Overall, perforation is associated with a 20% mortality rate. The etiologies may be broadly divided into intra- and extraluminal categories.
Instrumentation injuries represent 75% of esophageal perforations and may occur during endoscopy, dilation, sclerosis of esophageal varices, transesophageal echocardiography, and tube passage. The most common sites are the anatomic sites of narrowing of the esophagus (e.g., at the cricopharyngeus and GE junction).
Foreign bodies can cause acute perforation, or more commonly follow an indolent course with late abscess formation in the mediastinum or development of empyema.
Ingested caustic substances, such as alkali chemicals, can produce coagulation necrosis of the esophagus.
Cancer of the esophagus may lead to perforation.
Barotrauma induced by external compression (e.g., Heimlich maneuver), forceful vomiting (Boerhaave syndrome), seizures, childbirth, or lifting can produce esophageal perforation. Almost all of these injuries occur in the distal esophagus on the left side.
Penetrating injuries to the esophagus can occur from stab wounds or, more commonly, gunshot wounds.
Blunt trauma may produce an esophageal perforation related to a rapid increase in intraluminal pressure or compression of the esophagus between the sternum and the spine.
Operative injury to the esophagus during an unrelated procedure occurs infrequently but has been reported in association with thyroid resection, anterior cervical spine operations, proximal gastric vagotomy, pneumonectomy, and laparoscopic fundoplication procedures.
Esophageal perforations initially manifest with dysphagia, pain, and fever and progress to leukocytosis, tachycardia, respiratory distress, and shock if the perforation is left untreated.

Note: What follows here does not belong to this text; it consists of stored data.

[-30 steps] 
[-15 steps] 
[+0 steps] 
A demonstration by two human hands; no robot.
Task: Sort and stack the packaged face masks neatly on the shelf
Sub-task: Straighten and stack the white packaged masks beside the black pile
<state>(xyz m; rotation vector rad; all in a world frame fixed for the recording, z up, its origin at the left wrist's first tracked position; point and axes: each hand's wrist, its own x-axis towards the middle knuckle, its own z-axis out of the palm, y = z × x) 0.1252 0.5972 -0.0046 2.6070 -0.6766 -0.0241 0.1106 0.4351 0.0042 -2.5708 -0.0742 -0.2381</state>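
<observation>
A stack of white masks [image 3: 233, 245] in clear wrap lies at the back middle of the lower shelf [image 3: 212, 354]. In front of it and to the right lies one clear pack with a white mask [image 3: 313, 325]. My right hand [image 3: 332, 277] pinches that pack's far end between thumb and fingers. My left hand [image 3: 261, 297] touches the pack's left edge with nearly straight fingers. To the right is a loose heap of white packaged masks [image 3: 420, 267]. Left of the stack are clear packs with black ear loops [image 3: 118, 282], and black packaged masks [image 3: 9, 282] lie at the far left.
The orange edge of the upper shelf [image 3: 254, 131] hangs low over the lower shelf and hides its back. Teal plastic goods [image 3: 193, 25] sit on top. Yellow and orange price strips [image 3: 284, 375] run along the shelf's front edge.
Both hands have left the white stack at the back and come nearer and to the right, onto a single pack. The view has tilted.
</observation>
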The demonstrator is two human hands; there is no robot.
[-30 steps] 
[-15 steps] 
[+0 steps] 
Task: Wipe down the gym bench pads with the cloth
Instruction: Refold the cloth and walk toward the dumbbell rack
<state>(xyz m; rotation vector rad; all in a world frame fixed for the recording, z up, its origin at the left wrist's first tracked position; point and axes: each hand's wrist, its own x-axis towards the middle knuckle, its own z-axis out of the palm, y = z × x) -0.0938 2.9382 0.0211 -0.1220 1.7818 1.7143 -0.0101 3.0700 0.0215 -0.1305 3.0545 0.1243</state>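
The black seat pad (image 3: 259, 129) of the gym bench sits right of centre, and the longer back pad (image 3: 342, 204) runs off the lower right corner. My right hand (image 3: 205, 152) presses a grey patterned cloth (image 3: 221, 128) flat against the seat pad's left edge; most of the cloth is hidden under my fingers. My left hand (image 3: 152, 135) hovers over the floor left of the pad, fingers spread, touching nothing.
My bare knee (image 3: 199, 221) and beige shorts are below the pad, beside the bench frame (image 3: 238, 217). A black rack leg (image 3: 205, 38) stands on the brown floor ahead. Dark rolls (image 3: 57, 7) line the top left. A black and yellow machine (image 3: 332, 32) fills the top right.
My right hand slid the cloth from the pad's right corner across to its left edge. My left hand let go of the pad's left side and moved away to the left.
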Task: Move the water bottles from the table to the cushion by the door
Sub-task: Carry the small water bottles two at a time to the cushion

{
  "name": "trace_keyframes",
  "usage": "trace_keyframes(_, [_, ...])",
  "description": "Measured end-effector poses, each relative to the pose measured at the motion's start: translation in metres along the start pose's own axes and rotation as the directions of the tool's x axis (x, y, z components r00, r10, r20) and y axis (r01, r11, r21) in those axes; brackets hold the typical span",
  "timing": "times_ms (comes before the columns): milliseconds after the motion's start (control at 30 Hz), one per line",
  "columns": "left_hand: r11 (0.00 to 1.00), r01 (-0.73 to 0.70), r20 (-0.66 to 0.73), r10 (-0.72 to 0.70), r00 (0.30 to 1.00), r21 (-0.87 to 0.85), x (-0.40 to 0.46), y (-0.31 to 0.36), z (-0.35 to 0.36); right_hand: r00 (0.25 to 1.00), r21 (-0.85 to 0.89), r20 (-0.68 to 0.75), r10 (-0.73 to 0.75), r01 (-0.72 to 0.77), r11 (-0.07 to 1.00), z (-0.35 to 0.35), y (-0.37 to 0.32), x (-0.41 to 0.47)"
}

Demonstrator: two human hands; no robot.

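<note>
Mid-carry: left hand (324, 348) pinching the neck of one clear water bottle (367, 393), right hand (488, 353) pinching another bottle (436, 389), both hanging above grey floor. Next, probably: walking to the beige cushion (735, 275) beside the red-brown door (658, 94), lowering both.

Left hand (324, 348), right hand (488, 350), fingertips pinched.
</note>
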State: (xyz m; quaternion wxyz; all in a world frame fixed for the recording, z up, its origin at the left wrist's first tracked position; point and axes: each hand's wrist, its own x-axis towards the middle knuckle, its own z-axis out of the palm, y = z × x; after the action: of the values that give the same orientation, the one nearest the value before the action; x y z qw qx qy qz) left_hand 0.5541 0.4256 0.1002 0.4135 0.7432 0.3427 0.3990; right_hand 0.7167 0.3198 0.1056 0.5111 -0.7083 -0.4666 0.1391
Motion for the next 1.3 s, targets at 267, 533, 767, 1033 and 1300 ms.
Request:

Cervical perforations may present with neck stiffness and subcutaneous emphysema, and an intrathoracic perforation should be suspected in patients with chest pain, subcutaneous emphysema, dyspnea, and a pleural effusion (right pleural effusion in proximal perforations, left effusion in distal perforations). Patients with intra-abdominal perforations usually present with peritonitis.

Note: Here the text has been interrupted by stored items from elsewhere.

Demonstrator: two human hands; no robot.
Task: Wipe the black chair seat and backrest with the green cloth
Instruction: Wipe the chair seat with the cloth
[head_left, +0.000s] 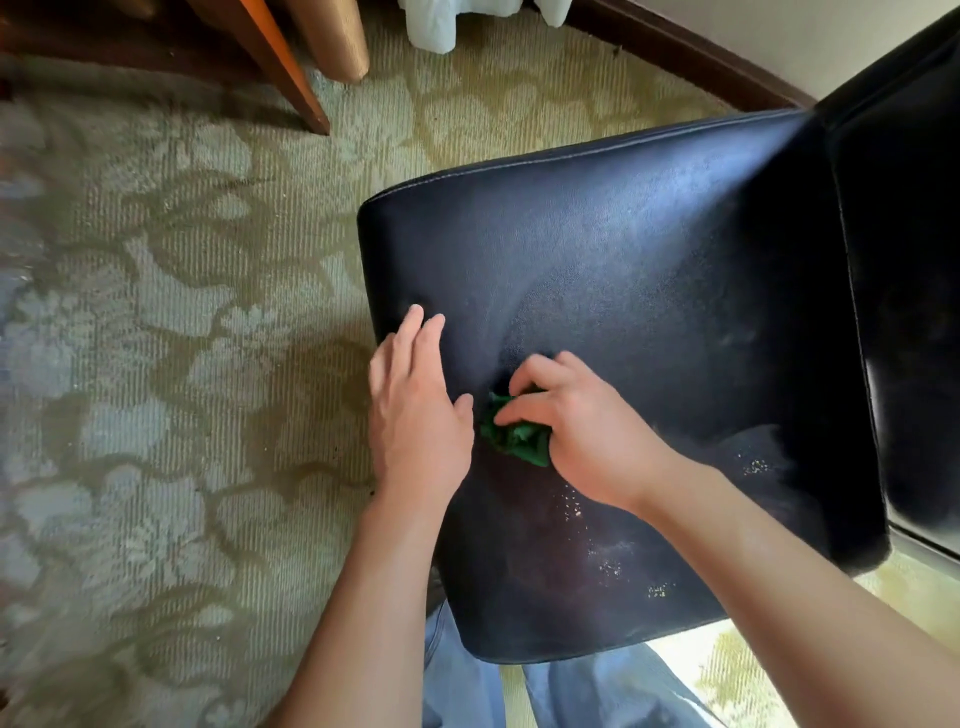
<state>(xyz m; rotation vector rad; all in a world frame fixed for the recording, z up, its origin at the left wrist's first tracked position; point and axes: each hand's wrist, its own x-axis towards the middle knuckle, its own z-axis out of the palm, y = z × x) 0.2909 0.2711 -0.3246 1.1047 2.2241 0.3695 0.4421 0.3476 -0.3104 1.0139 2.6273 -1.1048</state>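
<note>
The black chair seat (649, 291) fills the middle and right of the view, and its backrest (904, 260) rises at the right edge. My right hand (576, 431) presses a bunched green cloth (511, 436) onto the seat near its left front part. My left hand (415, 400) lies flat beside it on the seat's left edge, fingers extended and holding nothing. Pale crumbs (613, 564) are scattered on the seat's near part, under my right forearm.
Patterned green-beige carpet (166, 364) covers the floor to the left. A wooden furniture leg (291, 67) stands at the top left, a white bag-like object (436, 23) at the top, and a dark skirting board (691, 52) along the wall. My blue trousers (571, 691) show below the seat.
</note>
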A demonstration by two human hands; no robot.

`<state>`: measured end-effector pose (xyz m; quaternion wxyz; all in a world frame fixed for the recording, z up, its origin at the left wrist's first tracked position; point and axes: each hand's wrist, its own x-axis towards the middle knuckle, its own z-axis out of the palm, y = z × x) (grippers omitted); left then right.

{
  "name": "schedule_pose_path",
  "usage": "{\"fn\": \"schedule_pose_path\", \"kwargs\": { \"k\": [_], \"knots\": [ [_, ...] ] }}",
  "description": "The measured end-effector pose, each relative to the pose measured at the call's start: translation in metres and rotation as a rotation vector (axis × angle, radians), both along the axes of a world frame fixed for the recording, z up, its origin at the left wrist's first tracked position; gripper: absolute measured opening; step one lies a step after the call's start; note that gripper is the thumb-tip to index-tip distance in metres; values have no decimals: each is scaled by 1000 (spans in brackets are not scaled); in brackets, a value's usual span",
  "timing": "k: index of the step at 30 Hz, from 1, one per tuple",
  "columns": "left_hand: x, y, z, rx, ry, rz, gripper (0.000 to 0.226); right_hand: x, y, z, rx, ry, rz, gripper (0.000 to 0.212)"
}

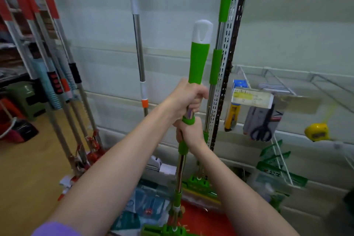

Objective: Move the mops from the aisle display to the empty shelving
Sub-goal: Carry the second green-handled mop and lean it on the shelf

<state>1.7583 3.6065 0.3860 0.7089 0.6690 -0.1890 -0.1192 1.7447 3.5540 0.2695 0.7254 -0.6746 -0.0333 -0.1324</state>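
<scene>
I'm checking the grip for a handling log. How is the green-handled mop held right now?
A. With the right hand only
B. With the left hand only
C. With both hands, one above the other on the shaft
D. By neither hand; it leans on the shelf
C: the left hand grips the green-handled mop just above the right hand, both curled round its shaft.

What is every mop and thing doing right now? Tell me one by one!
Green mop: upright, held in both hands.
Left hand: grips the handle, higher up.
Right hand: grips the handle, lower down.
Second green mop: standing against the shelf post.
Orange-and-white mop: standing against the back panel.
Red-handled mops: leaning in a bunch.
Scissors: packaged, hanging, blades closed.
</scene>
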Motion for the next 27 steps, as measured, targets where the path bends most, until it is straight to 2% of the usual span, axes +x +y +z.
{"fn": "schedule_pose_path", "kwargs": {
  "k": [6, 13, 15, 19, 27],
  "knots": [
    [20, -7, 17, 1, -26, -169, 46, 12, -4, 20, -4, -44, -155, 21],
    [24, -16, 38, 11, -46, -344, 57, 7, -7, 41, 17, -39, -343, 19],
    [25, -16, 44, 14, -56, -359, 58, 5, -6, 48, 7, -41, -373, 18],
    [27, -19, 55, 20, -56, -370, 53, 8, -8, 60, 28, -70, -419, 31],
    [34, -23, 90, -4, -73, -329, 47, 17, -16, 89, 51, -85, -370, 35]
  ]
}}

The diagnosis of esophageal perforation is suggested by pneumomediastinum, pleural effusion, pneumothorax, atelectasis, and soft-tissue emphysema on chest x-ray or mediastinal air and fluid on computed tomography (CT) scan. Rapid evaluation with water-soluble or dilute barium contrast esophagography is mandatory, although contrast studies carry a 10% false-negative rate for esophageal perforations. Because esophagoscopy is used primarily as an adjunctive study and can miss sizable perforations, any discoloration or submucosal hematoma should be considered highly suspicious for perforation after trauma to the posterior mediastinum. Whenever an esophageal perforation is suspected, diagnosis and treatment must be prompt because morbidity and mortality increase in direct proportion to the delay.
Principles of management include (1) adequate drainage of the leak, (2) intravenous antibiotics, (3) aggressive fluid resuscitation, (4) adequate nutrition, (5) relief of any distal obstruction, (6) diversion of enteric contents past the leak, and (7) restoration of GI integrity. Initially, patients are kept on nothing-by-mouth status, a nasogastric tube is placed carefully in the esophagus or stomach, and they receive intravenous hydration and broad-spectrum antibiotics.
Definitive management generally requires operative repair, although a carefully selected group of nontoxic patients with a locally contained perforation may be observed. Patients with an intramural perforation after endoscopic procedures or dilation have a characteristic radiographic finding of a thin collection of contrast material parallel to the esophageal lumen without spillage into the mediastinum. Management with a nasogastric tube and antibiotics almost always is successful in these patients.
Cervical and upper thoracic perforations usually are treated by cervical drainage alone or in combination with esophageal repair.
Thoracic perforations should be closed primarily and buttressed with healthy tissue, and the mediastinum should be drained widely. Even when perforations are more than 24 hours old, primary mucosal closure usually is possible. When primary closure is not possible, options include wide drainage alone or in conjunction with resection, or with exclusion and diversion in cases of severe traumatic injury to the esophagus.
Abdominal esophageal perforations typically result in peritonitis and require an upper abdominal midline incision to correct.
Perforations associated with intrinsic esophageal disease (e.g., carcinoma, hiatal hernia, or achalasia) require addressing the perforation as described previously and surgically correcting the associated esophageal disease concomitantly.